Exercise prompt ▸
The expected answer is the set of lines in the data below between the line holding "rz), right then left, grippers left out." and the line holding "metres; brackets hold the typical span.", inclusive, written out exactly.
Stored data Block Start
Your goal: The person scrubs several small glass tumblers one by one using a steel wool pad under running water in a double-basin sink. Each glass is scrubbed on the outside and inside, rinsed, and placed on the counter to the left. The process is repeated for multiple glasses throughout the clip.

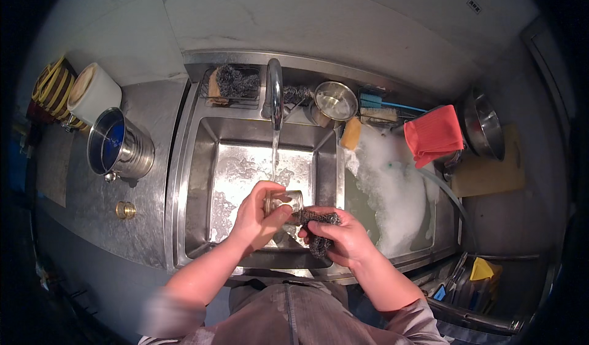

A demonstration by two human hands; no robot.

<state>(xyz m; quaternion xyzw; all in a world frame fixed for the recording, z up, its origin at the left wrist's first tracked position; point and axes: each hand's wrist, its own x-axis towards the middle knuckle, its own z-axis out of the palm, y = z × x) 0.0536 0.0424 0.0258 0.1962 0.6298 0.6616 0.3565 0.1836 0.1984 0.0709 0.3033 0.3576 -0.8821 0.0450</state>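
Observation:
Over the left sink basin (202,198), my left hand (260,221) grips a small clear glass jar (291,199) tilted on its side. Pinched in my right hand (338,237) is a dark steel wool scourer (322,244), whose upper part is close to the jar's lower edge; whether they touch I cannot tell. Water runs from the curved chrome faucet (275,92) into the basin just beyond my left hand. Wet patches and a little water cover the basin floor.
The right basin holds foamy water (395,198), with a yellow sponge (351,133) on its rim. A metal pot (336,101), red cloth (435,135) and wire rack of scourers (234,85) line the back. On the left counter stand a steel bucket (122,145) and small glass (125,210).

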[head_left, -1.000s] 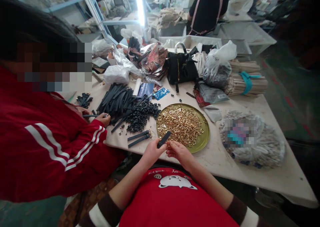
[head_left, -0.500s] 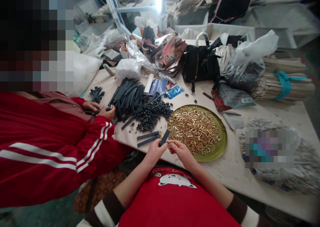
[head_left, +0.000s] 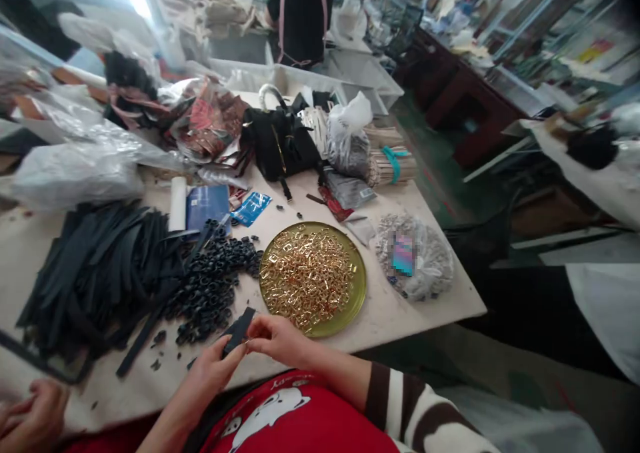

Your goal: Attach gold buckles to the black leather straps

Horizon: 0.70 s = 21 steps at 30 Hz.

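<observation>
My left hand (head_left: 213, 373) pinches a short black strap (head_left: 238, 330) at the table's near edge. My right hand (head_left: 275, 337) meets it at the strap's lower end, fingers closed on the strap or a small part there; what it pinches is too small to tell. Just beyond my hands a round gold tray (head_left: 351, 304) holds a heap of small gold metal buckles (head_left: 304, 280). To its left lie a pile of small black loops (head_left: 207, 286) and a spread of long black straps (head_left: 95, 266).
A co-worker's hand (head_left: 30, 418) shows at the bottom left. Farther back lie a black handbag (head_left: 280, 143), plastic bags (head_left: 75, 173), a bagged bundle (head_left: 415, 263) and tied sticks (head_left: 393, 163). A person in black (head_left: 300, 13) stands at the far end. The table's right edge drops to floor.
The view has swung right and closer, so the co-worker in red has nearly left the frame. My hands stay together on the strap at the near edge.
</observation>
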Tool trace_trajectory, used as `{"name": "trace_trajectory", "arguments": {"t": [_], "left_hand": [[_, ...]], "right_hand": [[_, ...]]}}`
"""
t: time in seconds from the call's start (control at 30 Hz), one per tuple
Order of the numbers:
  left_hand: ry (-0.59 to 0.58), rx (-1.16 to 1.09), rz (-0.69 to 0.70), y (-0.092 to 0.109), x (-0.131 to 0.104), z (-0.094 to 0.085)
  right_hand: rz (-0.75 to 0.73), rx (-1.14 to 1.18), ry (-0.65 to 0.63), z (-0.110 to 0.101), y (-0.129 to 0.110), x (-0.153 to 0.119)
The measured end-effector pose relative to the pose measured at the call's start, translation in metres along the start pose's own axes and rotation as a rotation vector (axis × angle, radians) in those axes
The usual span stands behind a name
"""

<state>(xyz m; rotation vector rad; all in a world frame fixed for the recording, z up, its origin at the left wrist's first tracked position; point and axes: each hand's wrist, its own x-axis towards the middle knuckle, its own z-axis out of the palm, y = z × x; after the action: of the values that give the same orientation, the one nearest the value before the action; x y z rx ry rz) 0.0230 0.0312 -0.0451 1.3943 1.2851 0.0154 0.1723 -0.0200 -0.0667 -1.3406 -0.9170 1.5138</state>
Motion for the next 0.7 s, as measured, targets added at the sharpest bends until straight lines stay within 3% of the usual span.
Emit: {"name": "trace_trajectory", "arguments": {"t": [0.1, 0.2, 0.33, 0.47, 0.6, 0.7], "left_hand": [[-0.03, 0.11, 0.105, 0.007, 0.005, -0.007], [0.027, 0.366, 0.241, 0.018, 0.004, -0.01], [0.07, 0.6, 0.287, 0.025, -0.004, -0.008], [0.042, 0.531, 0.238, 0.018, -0.014, 0.0], [0.008, 0.44, 0.204, 0.014, -0.025, 0.017], [0.102, 0.314, 0.235, 0.018, -0.042, 0.036]], "right_hand": [[0.098, 0.246, 0.012, 0.004, -0.005, 0.004], [0.226, 0.476, 0.001, 0.006, -0.008, 0.003], [0.411, 0.868, 0.045, 0.0, -0.003, -0.002], [0.378, 1.063, 0.316, -0.006, -0.004, -0.008], [0.291, 1.048, 0.227, -0.003, -0.014, -0.021], [0.233, 0.993, 0.231, 0.002, -0.02, -0.037]]}}
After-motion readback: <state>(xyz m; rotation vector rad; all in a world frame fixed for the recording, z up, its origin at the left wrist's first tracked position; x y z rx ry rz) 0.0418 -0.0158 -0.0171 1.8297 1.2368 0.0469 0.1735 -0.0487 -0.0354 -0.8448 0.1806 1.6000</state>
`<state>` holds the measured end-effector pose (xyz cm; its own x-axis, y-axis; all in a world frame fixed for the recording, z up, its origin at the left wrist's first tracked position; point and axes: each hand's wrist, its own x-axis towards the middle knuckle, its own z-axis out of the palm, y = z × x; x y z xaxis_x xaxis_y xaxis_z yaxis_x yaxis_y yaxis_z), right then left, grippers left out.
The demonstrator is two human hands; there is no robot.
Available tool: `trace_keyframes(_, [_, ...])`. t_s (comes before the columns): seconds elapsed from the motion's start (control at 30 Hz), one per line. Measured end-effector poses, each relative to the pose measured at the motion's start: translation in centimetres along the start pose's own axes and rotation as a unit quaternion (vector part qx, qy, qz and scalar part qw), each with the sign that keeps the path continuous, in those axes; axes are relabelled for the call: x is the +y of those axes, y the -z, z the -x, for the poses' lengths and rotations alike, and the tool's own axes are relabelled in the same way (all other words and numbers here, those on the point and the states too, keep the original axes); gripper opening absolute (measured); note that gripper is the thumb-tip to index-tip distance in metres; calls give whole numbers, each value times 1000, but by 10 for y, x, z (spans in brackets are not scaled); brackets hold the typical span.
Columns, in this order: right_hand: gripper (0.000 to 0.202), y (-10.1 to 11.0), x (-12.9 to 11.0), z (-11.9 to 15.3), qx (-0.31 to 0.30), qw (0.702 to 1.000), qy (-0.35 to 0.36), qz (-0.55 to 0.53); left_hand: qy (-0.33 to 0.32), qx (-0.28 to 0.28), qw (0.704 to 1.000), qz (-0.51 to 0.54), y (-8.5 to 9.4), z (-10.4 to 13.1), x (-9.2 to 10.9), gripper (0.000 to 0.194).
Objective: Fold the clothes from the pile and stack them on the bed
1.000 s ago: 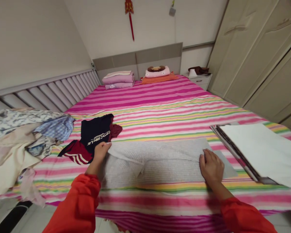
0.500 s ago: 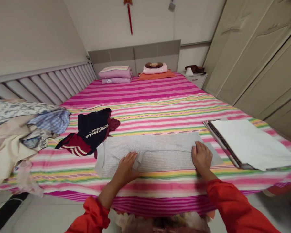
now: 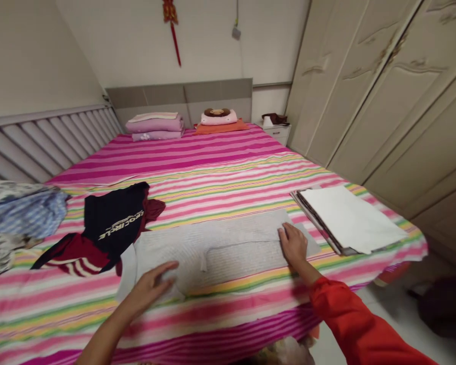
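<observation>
A bed (image 3: pixel 228 187) with striped covers carries a pale grey ribbed garment (image 3: pixel 243 253) near the middle, a navy-and-maroon shirt (image 3: pixel 114 215) and patterned clothes (image 3: pixel 30 213) left, a white-topped stack (image 3: pixel 349 218) right, and purple folded bedding (image 3: pixel 157 124) and orange fabric (image 3: pixel 222 129) far.

So on my bed (image 3: pixel 228 190) there's a shirt (image 3: pixel 116 215) left of the long cloth (image 3: pixel 235 251), clothes (image 3: pixel 23 213) further left, and a stack (image 3: pixel 353 218) off to its right. Bedding (image 3: pixel 155 124) and a pillow (image 3: pixel 218 117) sit at the far end, before the headboard (image 3: pixel 216 101), nightstand (image 3: pixel 279 133) beyond the right corner.
</observation>
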<state>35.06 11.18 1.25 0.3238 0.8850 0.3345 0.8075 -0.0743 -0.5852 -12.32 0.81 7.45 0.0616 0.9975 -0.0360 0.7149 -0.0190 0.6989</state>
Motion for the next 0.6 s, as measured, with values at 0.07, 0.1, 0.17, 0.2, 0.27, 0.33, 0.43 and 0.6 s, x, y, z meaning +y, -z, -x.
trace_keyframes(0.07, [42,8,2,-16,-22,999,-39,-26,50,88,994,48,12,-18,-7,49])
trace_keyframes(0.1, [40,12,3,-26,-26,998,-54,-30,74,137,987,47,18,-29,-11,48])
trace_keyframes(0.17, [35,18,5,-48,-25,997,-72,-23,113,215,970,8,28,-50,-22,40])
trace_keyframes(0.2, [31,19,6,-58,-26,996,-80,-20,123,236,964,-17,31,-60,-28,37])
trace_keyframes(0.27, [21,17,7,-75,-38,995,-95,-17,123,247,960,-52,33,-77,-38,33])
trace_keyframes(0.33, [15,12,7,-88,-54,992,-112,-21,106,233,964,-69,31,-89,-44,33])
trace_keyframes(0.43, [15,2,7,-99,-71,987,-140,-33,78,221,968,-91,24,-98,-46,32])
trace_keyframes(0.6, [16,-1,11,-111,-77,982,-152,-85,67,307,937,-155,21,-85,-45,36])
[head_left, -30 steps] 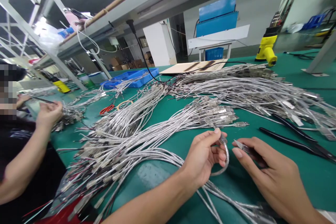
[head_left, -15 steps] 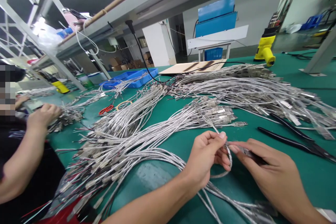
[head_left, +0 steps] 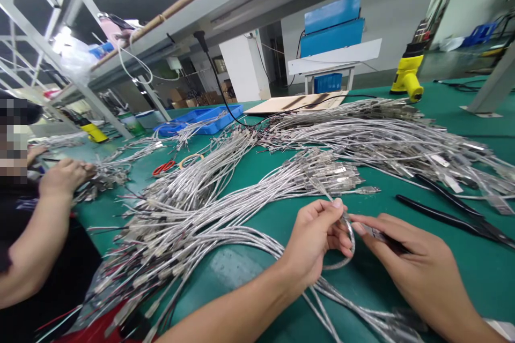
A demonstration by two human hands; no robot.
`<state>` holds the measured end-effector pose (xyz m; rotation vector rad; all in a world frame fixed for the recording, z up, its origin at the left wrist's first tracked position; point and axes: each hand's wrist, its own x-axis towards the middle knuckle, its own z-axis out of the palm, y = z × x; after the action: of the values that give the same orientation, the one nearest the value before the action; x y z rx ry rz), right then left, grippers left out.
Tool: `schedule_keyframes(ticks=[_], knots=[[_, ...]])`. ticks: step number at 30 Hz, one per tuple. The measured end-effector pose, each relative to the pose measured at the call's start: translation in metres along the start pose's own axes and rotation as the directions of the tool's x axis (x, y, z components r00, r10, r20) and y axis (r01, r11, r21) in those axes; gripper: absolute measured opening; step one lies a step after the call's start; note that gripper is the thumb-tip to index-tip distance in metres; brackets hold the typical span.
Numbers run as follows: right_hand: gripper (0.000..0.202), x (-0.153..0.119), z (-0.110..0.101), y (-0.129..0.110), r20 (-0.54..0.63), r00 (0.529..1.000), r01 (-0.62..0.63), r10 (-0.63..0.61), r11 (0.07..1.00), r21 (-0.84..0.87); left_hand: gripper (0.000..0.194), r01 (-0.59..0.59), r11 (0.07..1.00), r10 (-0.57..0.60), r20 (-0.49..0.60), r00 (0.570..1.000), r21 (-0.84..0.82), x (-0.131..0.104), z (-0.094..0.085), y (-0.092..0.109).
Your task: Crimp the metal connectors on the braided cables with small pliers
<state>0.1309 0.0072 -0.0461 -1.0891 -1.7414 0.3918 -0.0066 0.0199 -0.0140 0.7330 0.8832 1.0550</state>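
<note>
My left hand (head_left: 317,236) pinches a silvery braided cable (head_left: 351,241) between thumb and fingers; the cable bends in a loop below the fingertips. Just right of it, my right hand (head_left: 410,257) is closed round a flat metallic piece, partly hidden by the fingers, with its fingertips close to the loop. Behind my left hand lies a bundle of cables with clear-covered plugs (head_left: 330,171). More cables (head_left: 245,233) curve beneath my left forearm, and several plug ends sit under my right hand.
Black-handled pliers (head_left: 446,217) lie at the right on the green table (head_left: 237,268). Further back are a cable pile (head_left: 386,136), red scissors (head_left: 164,167), a blue tray (head_left: 201,120) and a yellow tool (head_left: 406,77). A person's hand (head_left: 66,177) handles cables at the left.
My left thumb and fingertips have shifted slightly left with the cable, slightly widening the space to my right fingertips. My right hand has hardly moved.
</note>
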Motion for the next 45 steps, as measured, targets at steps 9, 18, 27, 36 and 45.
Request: schedule_keyframes(ticks=[9,18,27,36,45], knots=[[0.016,-0.002,0.0017,0.0011,-0.007,1.0,0.013,-0.013,1.0,-0.025,0.032,0.001,1.0,-0.001,0.01,1.0,0.025,-0.0005,0.0009,-0.0049],[0.016,-0.0021,0.003,0.0024,-0.014,0.999,-0.04,0.04,0.999,0.005,0.024,0.018,0.999,-0.017,0.045,0.999,-0.033,0.0008,-0.0003,-0.0019],[0.021,-0.0025,-0.0011,0.0009,-0.003,0.995,-0.097,0.097,0.995,-0.032,0.018,0.041,0.997,-0.041,0.013,0.999,-0.068,-0.0002,-0.0009,0.0015],[0.028,-0.003,0.0,0.0008,0.019,0.994,-0.103,0.103,0.994,-0.029,0.017,-0.028,0.999,0.028,0.023,0.999,-0.029,-0.0017,0.0002,0.0025],[0.019,0.0,0.0,0.001,0.035,0.989,-0.142,0.141,0.99,0.016,0.026,-0.143,0.963,0.144,0.014,0.99,0.229,-0.0009,0.0009,0.0031]])
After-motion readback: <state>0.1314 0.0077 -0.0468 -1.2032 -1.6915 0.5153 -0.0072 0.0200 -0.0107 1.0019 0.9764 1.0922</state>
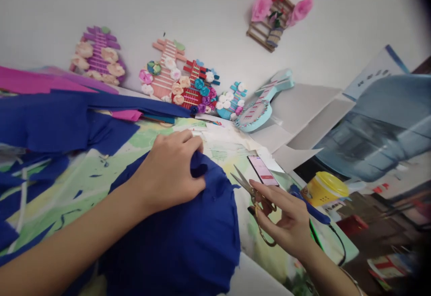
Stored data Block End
Answer to the problem ▸
`<state>` holds the measured end-effector pose (xyz m; rotation vector rad; all in a world frame fixed for the recording, z up, its origin at the left wrist's first tracked position; point and axes: each hand's wrist, its own x-axis towards the middle knuckle, its own z-axis out of the palm, y = z × x; after the action: of the values that give the same orientation, the one nearest the value before the action; x y z rx ry rz), right then left, grippers left out.
Tool: `schedule_keyframes(ticks=[_], knots=[[_, ...]])`. ticks: step number at 30 Hz, one per tuple. The measured end-effector pose, each relative to the pose measured at the call's start: translation in metres along the start pose's own axes and rotation as the directions of the tool's x axis (x, y, z components r00, r10, r20) and y axis (r01, r11, r21) in those axes; gripper: absolute measured opening; step one lies a step after the call's start; note that gripper is the thumb-tip to index-tip distance in metres; brackets hold the typical span.

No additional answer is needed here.